## What needs to be done
This task calls for the lines below starting at the one containing "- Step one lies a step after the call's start" and ending at the one containing "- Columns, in", repeated exactly with both ends kept and pictures left out.

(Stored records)
'''

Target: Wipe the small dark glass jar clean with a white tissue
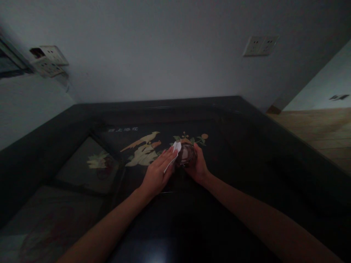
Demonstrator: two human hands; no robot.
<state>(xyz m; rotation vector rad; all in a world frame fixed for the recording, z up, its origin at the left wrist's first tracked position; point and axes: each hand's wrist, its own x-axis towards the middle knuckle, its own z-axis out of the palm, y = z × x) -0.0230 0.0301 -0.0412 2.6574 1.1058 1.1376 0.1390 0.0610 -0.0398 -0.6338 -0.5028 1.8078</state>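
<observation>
A small round glass jar with dark contents stands on a black lacquered table. My right hand is wrapped round the jar's right side and holds it. My left hand has its fingers held flat together and presses a white tissue against the jar's left side. The table top carries an inlaid picture of a pale bird and flowers just behind my hands.
The table has a raised dark rim and a glass panel on the left. A grey wall behind it carries sockets at the right and at the left. Wooden floor shows at the far right.
</observation>
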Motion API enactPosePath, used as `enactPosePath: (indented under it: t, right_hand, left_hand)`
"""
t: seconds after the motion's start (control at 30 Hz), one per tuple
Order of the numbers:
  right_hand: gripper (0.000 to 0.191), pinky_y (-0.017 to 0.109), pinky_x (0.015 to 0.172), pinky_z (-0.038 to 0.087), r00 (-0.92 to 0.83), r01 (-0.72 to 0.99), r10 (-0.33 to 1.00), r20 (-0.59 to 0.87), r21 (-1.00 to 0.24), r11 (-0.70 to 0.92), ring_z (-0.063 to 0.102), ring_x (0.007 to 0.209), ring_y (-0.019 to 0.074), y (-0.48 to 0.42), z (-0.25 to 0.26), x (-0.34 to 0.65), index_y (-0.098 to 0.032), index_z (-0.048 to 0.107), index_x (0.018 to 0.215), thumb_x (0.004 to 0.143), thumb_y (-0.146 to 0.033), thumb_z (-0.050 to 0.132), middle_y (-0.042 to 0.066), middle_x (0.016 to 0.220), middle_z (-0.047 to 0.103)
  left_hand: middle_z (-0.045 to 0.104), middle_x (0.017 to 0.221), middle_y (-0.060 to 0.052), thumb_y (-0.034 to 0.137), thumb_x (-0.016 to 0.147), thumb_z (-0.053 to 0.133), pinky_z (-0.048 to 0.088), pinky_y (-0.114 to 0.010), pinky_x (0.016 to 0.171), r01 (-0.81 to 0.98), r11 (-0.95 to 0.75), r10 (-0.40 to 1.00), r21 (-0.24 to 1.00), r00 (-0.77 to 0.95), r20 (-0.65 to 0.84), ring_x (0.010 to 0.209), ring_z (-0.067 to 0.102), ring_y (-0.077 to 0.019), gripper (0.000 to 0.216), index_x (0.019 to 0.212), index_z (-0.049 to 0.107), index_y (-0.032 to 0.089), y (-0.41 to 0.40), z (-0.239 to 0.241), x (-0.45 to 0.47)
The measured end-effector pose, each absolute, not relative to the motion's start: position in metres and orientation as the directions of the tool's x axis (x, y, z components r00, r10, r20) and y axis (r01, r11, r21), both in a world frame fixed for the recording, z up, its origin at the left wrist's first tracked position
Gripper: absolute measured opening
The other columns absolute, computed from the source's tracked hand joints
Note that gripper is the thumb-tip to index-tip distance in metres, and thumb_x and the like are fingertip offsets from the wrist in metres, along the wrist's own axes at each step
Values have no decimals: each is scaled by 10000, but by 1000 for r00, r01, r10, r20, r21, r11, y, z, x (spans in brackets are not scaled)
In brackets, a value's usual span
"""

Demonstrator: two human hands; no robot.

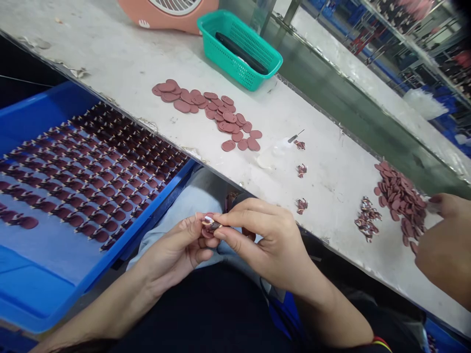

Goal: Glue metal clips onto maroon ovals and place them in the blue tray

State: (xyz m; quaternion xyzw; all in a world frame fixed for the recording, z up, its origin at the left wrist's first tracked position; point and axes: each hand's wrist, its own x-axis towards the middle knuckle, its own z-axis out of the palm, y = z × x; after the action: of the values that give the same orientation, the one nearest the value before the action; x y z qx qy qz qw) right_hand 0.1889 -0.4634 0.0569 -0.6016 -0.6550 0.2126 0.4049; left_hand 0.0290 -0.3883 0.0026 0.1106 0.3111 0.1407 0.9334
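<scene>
L of hands: blue plastic tray point(37, 294) w/ rows of small dark reddish-brown pieces point(97, 184). L hand point(180, 247): thumb + fingers closed on L side of small reddish-brown oval piece w/ white & dark parts point(208, 221). Piece sits btwn the hands, at fingertips; both touch it, neither nearer; long axis unclear, fingers cover it. R hand point(270, 235): thumb + index pinched on its R side. Beyond hands, on whitish tabletop point(331, 176): loose flat reddish-brown ovals point(228, 117), then white plastic bottle w/ thin needle tip point(283, 147).
</scene>
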Motion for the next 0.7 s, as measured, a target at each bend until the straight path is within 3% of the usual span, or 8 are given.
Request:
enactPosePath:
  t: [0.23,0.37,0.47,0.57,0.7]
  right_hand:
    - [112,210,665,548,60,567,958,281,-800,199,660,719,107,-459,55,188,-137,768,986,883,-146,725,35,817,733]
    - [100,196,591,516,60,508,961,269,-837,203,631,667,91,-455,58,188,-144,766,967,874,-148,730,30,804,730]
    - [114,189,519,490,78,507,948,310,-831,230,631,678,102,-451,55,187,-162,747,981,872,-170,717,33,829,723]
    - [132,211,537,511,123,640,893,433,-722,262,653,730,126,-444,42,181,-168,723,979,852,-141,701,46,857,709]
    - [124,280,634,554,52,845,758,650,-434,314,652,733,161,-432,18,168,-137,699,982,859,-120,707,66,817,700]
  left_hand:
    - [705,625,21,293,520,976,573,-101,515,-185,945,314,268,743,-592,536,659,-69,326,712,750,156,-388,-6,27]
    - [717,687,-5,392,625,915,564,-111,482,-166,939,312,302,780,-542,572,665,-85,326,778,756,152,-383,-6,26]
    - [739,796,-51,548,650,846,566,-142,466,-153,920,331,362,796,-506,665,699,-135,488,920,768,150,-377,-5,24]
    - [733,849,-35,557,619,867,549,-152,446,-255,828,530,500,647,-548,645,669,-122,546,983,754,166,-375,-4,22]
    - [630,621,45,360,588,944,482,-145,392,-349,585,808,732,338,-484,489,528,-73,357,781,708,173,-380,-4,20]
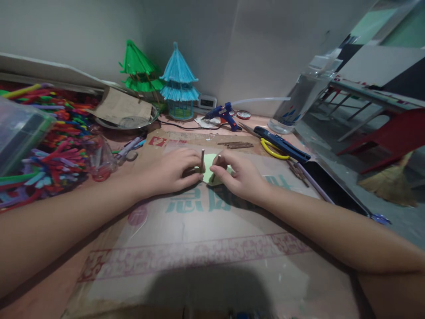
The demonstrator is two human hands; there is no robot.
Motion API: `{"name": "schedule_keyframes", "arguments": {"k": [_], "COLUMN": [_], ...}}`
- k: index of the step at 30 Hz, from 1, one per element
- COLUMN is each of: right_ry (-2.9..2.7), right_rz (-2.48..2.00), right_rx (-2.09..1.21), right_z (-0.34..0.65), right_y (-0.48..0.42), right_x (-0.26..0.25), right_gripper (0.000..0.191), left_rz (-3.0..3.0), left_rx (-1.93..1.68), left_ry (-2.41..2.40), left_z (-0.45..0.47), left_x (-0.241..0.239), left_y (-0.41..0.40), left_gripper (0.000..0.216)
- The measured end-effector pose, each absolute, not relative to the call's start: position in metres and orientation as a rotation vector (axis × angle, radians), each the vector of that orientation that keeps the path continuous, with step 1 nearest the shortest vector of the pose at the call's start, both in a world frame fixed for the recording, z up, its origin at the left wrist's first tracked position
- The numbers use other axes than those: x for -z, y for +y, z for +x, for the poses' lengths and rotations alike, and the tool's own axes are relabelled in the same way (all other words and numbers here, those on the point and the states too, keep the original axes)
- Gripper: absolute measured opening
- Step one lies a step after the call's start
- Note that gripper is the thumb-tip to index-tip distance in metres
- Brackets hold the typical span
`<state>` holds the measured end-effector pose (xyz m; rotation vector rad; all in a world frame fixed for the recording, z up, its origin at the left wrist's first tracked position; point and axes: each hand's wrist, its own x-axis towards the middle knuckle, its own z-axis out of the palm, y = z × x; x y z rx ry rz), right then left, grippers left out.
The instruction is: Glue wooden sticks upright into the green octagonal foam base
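In front of me a light green round piece (208, 165) lies on the cardboard between my hands. My left hand (177, 172) rests beside it, its fingertips closed around a short brown stick (202, 158) that stands upright at the piece's left side. My right hand (241, 176) pinches a second brown stick (218, 160) between thumb and fingers, slightly tilted over the right part of the green piece. Its lower end is partly hidden by the thumb. Behind my hands lie several more brown sticks (236, 145).
Behind stand a blue pagoda model (179, 84) and a green one (137, 64), with a blue glue gun (223, 116) beside them. Yellow-handled scissors (275, 149), a blue utility knife (282, 144) and a clear bottle (292, 102) are right. Colourful pipe cleaners (63, 150) heap up left.
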<state>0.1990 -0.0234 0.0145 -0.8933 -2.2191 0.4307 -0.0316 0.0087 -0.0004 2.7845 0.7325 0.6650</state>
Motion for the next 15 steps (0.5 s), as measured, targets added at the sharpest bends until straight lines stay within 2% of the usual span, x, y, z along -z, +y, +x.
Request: {"name": "schedule_keyframes", "arguments": {"k": [15], "right_ry": [-2.208], "right_rz": [-0.854], "right_rx": [-0.428], "right_z": [0.1985], "right_y": [-0.0227], "right_x": [-0.0134], "right_gripper": [0.019], "left_rz": [2.760], "left_rx": [-0.682], "left_ry": [0.742], "left_z": [-0.0312], "left_x": [-0.0008], "left_y": [0.0080], "left_gripper": [0.019]}}
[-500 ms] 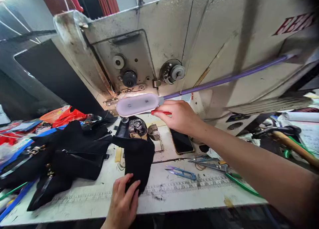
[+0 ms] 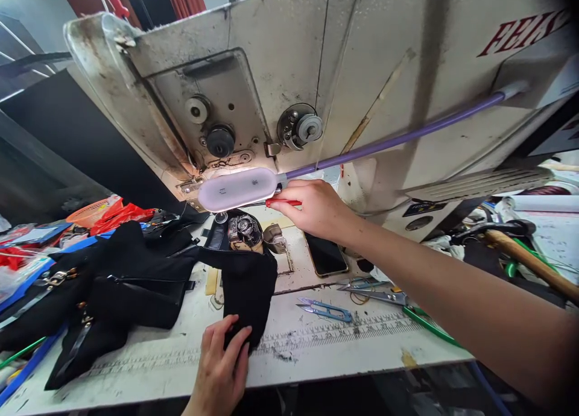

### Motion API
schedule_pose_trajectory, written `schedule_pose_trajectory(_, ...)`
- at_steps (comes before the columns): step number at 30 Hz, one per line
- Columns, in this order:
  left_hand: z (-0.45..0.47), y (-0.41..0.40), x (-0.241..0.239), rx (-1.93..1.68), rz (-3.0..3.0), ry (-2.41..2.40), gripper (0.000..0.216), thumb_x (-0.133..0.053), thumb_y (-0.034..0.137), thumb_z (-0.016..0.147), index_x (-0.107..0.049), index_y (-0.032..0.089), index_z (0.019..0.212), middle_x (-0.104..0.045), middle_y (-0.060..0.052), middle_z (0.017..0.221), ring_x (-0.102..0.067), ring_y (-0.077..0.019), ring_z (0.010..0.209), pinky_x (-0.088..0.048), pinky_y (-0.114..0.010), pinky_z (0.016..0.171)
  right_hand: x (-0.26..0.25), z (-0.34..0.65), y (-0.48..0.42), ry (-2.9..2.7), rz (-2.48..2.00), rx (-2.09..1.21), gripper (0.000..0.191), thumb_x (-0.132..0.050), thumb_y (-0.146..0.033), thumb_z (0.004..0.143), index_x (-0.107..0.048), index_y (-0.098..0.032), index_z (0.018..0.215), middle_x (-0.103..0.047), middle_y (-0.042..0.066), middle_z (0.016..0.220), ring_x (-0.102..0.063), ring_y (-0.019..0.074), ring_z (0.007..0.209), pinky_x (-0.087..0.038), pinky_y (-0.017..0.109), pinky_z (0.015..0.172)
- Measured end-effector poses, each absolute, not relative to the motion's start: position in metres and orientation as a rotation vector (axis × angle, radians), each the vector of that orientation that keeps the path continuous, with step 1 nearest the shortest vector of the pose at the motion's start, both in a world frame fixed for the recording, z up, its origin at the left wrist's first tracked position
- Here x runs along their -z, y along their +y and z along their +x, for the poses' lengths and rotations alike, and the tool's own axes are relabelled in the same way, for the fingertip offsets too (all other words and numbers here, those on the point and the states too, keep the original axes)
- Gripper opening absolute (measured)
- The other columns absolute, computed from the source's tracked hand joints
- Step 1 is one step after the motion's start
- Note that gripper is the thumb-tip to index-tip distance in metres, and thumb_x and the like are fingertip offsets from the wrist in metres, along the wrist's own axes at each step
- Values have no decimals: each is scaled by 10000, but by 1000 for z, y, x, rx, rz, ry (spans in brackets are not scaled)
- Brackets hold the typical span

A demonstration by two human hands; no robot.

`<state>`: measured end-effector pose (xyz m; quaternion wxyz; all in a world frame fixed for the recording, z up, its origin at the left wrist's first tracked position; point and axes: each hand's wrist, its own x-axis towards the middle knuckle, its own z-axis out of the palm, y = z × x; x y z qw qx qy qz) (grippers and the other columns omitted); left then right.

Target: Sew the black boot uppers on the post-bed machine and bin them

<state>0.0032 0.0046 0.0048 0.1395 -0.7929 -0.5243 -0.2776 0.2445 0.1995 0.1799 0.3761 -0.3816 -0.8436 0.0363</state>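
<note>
My right hand (image 2: 316, 208) reaches under the sewing machine head (image 2: 316, 60) and pinches a thin red-handled tool (image 2: 283, 203), its tip hidden behind the white lamp (image 2: 237, 189) on a purple gooseneck (image 2: 398, 140). My left hand (image 2: 224, 362) lies near the table's front edge, fingers curled over the lower end of a black fabric piece (image 2: 246, 289). That piece runs up to the metal presser foot and needle area (image 2: 244, 230).
A pile of black bag parts with zips (image 2: 122, 283) covers the table's left side. A dark phone (image 2: 324, 254) lies by the needle plate. Blue thread snips (image 2: 325, 309) and green-handled scissors (image 2: 407, 313) rest along the printed ruler (image 2: 339, 331). A wooden handle (image 2: 529, 262) lies far right.
The view has shifted slightly; my right hand with the red tool sits a little further left under the lamp. My left hand stays on the black fabric.
</note>
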Motion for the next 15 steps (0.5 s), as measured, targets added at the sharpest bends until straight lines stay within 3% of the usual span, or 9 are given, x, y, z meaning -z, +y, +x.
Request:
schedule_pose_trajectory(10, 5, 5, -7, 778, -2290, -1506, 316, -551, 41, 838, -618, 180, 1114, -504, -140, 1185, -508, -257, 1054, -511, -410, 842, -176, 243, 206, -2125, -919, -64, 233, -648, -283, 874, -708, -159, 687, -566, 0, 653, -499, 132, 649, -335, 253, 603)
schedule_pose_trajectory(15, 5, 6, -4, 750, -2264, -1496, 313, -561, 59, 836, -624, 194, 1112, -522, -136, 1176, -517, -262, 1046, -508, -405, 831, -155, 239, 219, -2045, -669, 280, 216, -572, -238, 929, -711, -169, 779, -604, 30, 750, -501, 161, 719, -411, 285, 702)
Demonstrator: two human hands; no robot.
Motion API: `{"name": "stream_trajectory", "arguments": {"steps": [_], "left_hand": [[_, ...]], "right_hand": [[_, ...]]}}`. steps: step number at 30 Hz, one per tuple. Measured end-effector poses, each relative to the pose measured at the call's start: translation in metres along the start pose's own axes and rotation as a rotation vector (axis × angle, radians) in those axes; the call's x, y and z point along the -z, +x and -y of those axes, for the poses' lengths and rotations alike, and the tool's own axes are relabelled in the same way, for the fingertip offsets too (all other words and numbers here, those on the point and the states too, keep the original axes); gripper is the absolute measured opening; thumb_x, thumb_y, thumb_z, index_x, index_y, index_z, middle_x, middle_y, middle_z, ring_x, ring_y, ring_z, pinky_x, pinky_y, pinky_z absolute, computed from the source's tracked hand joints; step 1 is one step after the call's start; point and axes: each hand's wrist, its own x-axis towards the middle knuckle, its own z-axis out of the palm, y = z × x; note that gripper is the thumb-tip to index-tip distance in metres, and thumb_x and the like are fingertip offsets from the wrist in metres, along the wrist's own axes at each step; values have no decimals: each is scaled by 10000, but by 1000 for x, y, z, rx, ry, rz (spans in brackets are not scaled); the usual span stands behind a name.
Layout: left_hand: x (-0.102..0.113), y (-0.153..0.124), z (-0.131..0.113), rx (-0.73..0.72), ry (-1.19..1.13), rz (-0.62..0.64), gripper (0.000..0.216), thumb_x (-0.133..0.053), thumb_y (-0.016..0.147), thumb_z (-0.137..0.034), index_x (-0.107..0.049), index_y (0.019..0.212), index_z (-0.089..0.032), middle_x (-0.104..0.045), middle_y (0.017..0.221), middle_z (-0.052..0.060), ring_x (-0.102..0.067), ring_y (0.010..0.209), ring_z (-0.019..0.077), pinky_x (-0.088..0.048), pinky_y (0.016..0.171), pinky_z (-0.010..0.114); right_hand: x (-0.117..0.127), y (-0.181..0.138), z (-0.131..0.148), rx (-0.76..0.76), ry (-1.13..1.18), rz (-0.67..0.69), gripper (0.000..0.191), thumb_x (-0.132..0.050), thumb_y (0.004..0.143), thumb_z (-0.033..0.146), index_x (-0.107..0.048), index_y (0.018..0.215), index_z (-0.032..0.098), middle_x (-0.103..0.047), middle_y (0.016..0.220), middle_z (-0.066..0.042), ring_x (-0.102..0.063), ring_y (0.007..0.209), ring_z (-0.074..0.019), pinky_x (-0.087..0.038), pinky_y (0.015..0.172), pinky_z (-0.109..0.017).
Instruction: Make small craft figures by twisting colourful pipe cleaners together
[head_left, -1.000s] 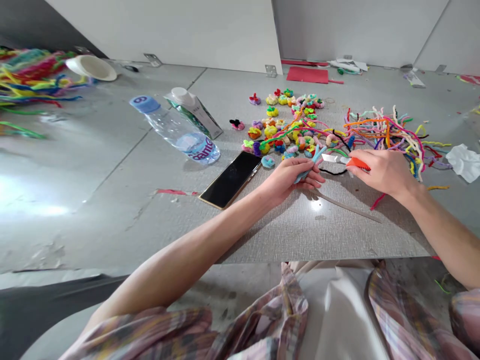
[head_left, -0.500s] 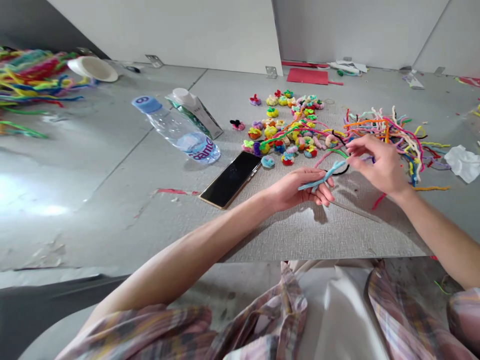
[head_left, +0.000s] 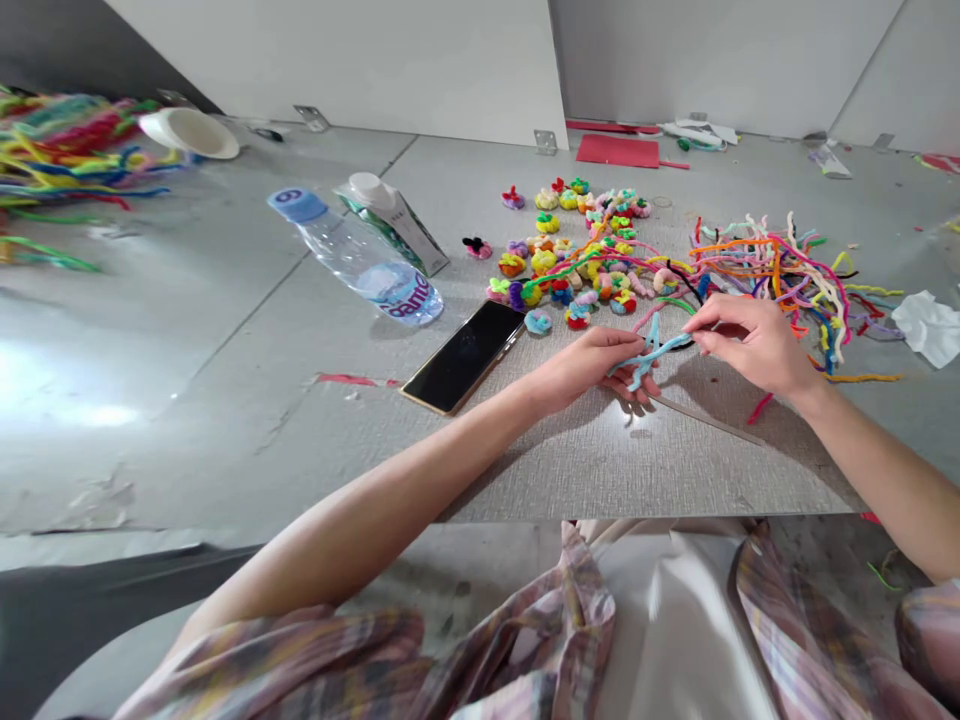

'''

## Task answer
- Step one lies a step after the call's start
- Note that gripper is the thumb-tip to index-tip distance in metres
- Brackets hold the typical span
`<state>` holds the measured end-effector pose (xyz m; rotation vector rad; all in a world frame fixed for the recording, z up, its origin at the left wrist's first tracked position; point and axes: each hand's wrist, its own x-axis towards the middle knuckle, its own z-axis out of the palm, y = z × x; x y z rx ry rz), right then left, grippers left out.
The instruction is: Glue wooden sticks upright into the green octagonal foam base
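In front of me a light green round piece (208, 165) lies on the cardboard between my hands. My left hand (177, 172) rests beside it, its fingertips closed around a short brown stick (202, 158) that stands upright at the piece's left side. My right hand (241, 176) pinches a second brown stick (218, 160) between thumb and fingers, slightly tilted over the right part of the green piece. Its lower end is partly hidden by the thumb. Behind my hands lie several more brown sticks (236, 145).
Behind stand a blue pagoda model (179, 84) and a green one (137, 64), with a blue glue gun (223, 116) beside them. Yellow-handled scissors (275, 149), a blue utility knife (282, 144) and a clear bottle (292, 102) are right. Colourful pipe cleaners (63, 150) heap up left.
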<state>0.1990 -0.0234 0.0145 -0.8933 -2.2191 0.4307 -0.0316 0.0087 -0.0004 2.7845 0.7325 0.6650</state>
Motion for the next 15 steps (0.5 s), as measured, targets added at the sharpest bends until straight lines stay within 2% of the usual span, x, y, z along -z, +y, +x.
Request: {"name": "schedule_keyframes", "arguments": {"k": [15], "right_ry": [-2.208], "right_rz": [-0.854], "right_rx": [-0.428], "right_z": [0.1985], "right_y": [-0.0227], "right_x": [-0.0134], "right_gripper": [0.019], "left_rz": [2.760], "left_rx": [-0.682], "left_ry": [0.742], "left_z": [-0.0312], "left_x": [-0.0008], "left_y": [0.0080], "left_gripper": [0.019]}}
[-500 ms] 
[+0 ms] 

### Motion API
schedule_pose_trajectory, written `schedule_pose_trajectory(_, ...)`
- at_steps (comes before the columns): step number at 30 Hz, one per line
- Columns, in this order:

No other output belongs with this exercise.